Task to complete: The line containing "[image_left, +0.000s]" marks the start. Return it and every later line of the listing below exactly, ending with the last one.

Extracted entries:
------------

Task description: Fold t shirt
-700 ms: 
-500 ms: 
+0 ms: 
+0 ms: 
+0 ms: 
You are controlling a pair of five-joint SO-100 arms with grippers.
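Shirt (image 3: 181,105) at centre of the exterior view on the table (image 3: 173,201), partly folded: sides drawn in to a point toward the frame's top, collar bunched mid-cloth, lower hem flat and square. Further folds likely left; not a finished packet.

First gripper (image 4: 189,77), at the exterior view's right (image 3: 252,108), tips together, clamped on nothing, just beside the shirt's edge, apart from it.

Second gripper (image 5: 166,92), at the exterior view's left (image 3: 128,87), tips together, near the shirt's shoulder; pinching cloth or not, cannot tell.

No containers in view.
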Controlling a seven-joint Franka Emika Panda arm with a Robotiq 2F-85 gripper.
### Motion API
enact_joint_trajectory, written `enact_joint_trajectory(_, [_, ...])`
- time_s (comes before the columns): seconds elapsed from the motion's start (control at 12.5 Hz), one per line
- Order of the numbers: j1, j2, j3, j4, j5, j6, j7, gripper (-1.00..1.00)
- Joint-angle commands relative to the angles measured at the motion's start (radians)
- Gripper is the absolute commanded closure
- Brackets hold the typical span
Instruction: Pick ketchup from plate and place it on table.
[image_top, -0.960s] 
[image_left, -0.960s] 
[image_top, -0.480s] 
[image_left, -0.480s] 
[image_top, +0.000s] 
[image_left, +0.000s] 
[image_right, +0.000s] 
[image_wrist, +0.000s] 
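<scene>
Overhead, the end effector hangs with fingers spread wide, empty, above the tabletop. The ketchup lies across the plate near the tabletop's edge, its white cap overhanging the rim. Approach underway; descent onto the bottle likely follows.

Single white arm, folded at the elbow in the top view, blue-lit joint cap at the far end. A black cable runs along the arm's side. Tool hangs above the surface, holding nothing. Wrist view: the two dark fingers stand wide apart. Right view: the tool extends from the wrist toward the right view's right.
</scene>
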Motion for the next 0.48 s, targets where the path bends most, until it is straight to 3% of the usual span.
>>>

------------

Exercise result:
[image_left, +0.000s] 
[image_right, +0.000s] 
[image_wrist, +0.000s] 
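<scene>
Overhead, the end effector hangs with fingers spread wide, empty, above the tabletop. The ketchup lies across the plate near the tabletop's edge, its white cap overhanging the rim. Approach underway; descent onto the bottle likely follows.

Single white arm, folded at the elbow in the top view, blue-lit joint cap at the far end. A black cable runs along the arm's side. Tool hangs above the surface, holding nothing. Wrist view: the two dark fingers stand wide apart. Right view: the tool extends from the wrist toward the right view's right.
</scene>
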Motion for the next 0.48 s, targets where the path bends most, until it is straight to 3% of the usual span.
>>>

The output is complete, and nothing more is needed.